◆ WHAT IS EXPECTED ◆
Every entry that follows needs to be repeated exactly.

Source records
---

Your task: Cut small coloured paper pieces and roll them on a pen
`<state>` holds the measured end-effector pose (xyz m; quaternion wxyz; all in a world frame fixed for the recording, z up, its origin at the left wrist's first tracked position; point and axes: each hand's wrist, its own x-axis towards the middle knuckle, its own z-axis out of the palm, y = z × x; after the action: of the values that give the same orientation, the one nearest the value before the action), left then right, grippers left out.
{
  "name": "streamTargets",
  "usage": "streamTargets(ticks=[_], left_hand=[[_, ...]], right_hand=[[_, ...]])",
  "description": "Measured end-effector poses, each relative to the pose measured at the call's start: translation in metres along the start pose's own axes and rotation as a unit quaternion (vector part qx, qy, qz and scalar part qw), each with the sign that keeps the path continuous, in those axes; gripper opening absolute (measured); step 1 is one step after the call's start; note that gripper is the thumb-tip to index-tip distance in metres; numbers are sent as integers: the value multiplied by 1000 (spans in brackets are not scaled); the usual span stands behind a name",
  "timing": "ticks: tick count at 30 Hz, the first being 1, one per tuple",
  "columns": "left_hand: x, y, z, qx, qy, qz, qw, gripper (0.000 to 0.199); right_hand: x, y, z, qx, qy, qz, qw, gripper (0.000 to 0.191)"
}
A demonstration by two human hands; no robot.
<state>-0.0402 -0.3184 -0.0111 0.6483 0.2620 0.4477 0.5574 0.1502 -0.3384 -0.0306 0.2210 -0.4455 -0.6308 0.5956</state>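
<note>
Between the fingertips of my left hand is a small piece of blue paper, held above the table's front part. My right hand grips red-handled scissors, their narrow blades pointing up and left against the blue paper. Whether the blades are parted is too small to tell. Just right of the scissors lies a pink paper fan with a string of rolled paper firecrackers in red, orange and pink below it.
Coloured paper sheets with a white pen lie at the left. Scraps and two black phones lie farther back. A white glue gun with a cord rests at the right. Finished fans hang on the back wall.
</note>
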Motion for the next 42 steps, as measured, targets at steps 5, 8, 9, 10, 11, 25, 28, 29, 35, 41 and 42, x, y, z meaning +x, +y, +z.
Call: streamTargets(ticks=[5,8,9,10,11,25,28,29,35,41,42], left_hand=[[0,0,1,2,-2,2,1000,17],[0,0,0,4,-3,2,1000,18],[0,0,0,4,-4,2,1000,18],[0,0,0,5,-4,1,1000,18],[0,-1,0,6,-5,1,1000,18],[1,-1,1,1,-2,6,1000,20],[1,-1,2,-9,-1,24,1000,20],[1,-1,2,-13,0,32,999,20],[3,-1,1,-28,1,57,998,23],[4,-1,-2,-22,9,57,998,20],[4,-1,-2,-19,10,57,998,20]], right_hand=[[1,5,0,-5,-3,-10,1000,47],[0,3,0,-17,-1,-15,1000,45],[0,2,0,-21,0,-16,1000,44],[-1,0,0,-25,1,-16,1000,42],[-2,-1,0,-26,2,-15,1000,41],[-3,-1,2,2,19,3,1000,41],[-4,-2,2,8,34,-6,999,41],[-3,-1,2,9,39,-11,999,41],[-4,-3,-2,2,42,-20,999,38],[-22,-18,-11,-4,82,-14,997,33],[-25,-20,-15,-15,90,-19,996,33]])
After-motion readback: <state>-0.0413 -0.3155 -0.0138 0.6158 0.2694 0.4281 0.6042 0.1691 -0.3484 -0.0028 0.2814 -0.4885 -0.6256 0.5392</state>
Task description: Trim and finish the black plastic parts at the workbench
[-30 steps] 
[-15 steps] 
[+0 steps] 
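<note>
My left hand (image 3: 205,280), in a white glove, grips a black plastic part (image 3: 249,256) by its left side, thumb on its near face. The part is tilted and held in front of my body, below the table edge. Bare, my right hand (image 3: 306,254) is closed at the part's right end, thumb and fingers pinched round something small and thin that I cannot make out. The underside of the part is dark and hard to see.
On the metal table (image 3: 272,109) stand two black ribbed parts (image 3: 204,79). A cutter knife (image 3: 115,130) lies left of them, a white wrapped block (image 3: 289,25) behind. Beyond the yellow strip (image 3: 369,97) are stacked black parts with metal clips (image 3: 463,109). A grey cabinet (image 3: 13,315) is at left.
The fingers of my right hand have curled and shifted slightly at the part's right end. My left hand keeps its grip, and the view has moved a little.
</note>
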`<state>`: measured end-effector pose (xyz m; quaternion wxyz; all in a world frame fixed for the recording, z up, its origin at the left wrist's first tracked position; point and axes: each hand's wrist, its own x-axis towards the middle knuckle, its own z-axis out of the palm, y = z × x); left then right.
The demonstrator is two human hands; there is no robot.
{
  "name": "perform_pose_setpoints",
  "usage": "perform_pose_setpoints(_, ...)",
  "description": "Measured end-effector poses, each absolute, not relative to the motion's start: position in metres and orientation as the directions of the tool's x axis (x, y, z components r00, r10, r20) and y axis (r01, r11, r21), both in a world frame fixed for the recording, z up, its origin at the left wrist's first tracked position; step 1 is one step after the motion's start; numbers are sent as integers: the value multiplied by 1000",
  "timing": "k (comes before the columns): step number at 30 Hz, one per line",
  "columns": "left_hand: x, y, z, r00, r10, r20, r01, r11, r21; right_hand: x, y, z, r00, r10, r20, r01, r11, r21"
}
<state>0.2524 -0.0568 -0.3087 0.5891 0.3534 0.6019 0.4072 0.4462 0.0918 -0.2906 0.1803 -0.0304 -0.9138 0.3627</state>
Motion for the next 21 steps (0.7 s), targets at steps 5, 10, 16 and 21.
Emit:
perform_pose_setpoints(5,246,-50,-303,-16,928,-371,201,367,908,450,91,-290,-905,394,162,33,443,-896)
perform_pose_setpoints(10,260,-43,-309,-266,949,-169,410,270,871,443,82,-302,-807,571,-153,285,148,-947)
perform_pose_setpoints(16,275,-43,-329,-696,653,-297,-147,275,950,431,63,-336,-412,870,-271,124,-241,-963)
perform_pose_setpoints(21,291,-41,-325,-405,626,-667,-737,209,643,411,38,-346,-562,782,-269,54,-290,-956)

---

◆ ANSWER TO THE PROBLEM ◆
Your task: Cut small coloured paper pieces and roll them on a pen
`<state>` holds the measured end-effector pose (xyz m; quaternion wxyz; all in a world frame fixed for the recording, z up, its origin at the left wrist's first tracked position; point and axes: each hand's wrist, its own x-axis towards the middle knuckle, its own z-axis out of the palm, y = z × x; after the action: of the values that give the same orientation, the one nearest the value before the action), left then right, grippers left out.
{
  "name": "streamTargets",
  "usage": "streamTargets(ticks=[_], left_hand=[[_, ...]], right_hand=[[_, ...]])",
  "description": "Measured end-effector poses, each relative to the pose measured at the call's start: translation in metres along the start pose's own axes and rotation as a unit quaternion (vector part qx, qy, qz and scalar part qw), each with the sign that keeps the path continuous, in those axes; gripper opening absolute (measured); step 1 is one step after the call's start; note that gripper is the thumb-tip to index-tip distance in metres; numbers are sent as integers: the value multiplied by 1000 (spans in brackets are not scaled); the usual span stands behind a name",
  "timing": "ticks: tick count at 30 Hz, the first being 1, one per tuple",
  "columns": "left_hand: x, y, z, qx, qy, qz, qw, gripper (0.000 to 0.199); right_hand: x, y, z, qx, qy, qz, qw, gripper (0.000 to 0.191)"
}
A demonstration by two human hands; no robot.
<state>-0.0402 -0.3184 -0.0111 0.6483 0.2620 0.4477 0.5574 0.1502 -0.3384 -0.0306 0.2210 -0.4455 -0.6308 0.5956</state>
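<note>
Between the fingertips of my left hand is a small piece of blue paper, held above the table's front part. My right hand grips red-handled scissors, their narrow blades pointing up and left against the blue paper. Whether the blades are parted is too small to tell. Just right of the scissors lies a pink paper fan with a string of rolled paper firecrackers in red, orange and pink below it.
Coloured paper sheets with a white pen lie at the left. Scraps and two black phones lie farther back. A white glue gun with a cord rests at the right. Finished fans hang on the back wall.
</note>
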Motion for the next 42 steps, as measured, targets at steps 5, 8, 9, 10, 11, 25, 28, 29, 35, 41 and 42, x, y, z meaning +x, +y, +z.
Call: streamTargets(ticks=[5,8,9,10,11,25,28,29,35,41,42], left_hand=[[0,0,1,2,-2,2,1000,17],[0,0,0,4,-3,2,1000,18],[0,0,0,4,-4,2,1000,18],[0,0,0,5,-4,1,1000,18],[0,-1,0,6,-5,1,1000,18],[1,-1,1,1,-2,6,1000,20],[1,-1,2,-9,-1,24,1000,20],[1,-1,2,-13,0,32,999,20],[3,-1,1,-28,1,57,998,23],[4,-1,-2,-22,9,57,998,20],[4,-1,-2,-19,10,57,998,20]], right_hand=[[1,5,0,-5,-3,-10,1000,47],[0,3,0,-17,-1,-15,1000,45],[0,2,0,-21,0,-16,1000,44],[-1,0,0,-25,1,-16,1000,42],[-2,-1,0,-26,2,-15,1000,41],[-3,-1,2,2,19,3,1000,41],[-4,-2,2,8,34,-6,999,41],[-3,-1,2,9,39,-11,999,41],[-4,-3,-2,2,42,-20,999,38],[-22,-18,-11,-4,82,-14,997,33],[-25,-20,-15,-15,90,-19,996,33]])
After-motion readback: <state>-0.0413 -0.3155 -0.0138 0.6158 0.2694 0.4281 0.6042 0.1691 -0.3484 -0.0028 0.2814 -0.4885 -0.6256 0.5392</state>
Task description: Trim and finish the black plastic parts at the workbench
[-30 steps] 
[-15 steps] 
[+0 steps] 
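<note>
My left hand (image 3: 205,280), in a white glove, grips a black plastic part (image 3: 249,256) by its left side, thumb on its near face. The part is tilted and held in front of my body, below the table edge. Bare, my right hand (image 3: 306,254) is closed at the part's right end, thumb and fingers pinched round something small and thin that I cannot make out. The underside of the part is dark and hard to see.
On the metal table (image 3: 272,109) stand two black ribbed parts (image 3: 204,79). A cutter knife (image 3: 115,130) lies left of them, a white wrapped block (image 3: 289,25) behind. Beyond the yellow strip (image 3: 369,97) are stacked black parts with metal clips (image 3: 463,109). A grey cabinet (image 3: 13,315) is at left.
The fingers of my right hand have curled and shifted slightly at the part's right end. My left hand keeps its grip, and the view has moved a little.
</note>
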`<state>`: measured end-effector pose (xyz m; quaternion wxyz; all in a world frame fixed for the recording, z up, its origin at the left wrist's first tracked position; point and axes: each hand's wrist, its own x-axis towards the middle knuckle, its own z-axis out of the palm, y = z × x); left then right.
The demonstrator is two human hands; there is no robot.
{
  "name": "perform_pose_setpoints",
  "usage": "perform_pose_setpoints(_, ...)",
  "description": "Measured end-effector poses, each absolute, not relative to the motion's start: position in metres and orientation as the directions of the tool's x axis (x, y, z components r00, r10, r20) and y axis (r01, r11, r21), both in a world frame fixed for the recording, z up, its origin at the left wrist's first tracked position; step 1 is one step after the motion's start; numbers are sent as integers: the value multiplied by 1000",
  "timing": "k (comes before the columns): step number at 30 Hz, one per line",
  "columns": "left_hand: x, y, z, r00, r10, r20, r01, r11, r21; right_hand: x, y, z, r00, r10, r20, r01, r11, r21"
}
<state>0.2524 -0.0568 -0.3087 0.5891 0.3534 0.6019 0.4072 0.4462 0.0918 -0.2906 0.1803 -0.0304 -0.9138 0.3627</state>
Motion for the next 21 steps (0.7 s), targets at steps 5, 10, 16 and 21.
Emit:
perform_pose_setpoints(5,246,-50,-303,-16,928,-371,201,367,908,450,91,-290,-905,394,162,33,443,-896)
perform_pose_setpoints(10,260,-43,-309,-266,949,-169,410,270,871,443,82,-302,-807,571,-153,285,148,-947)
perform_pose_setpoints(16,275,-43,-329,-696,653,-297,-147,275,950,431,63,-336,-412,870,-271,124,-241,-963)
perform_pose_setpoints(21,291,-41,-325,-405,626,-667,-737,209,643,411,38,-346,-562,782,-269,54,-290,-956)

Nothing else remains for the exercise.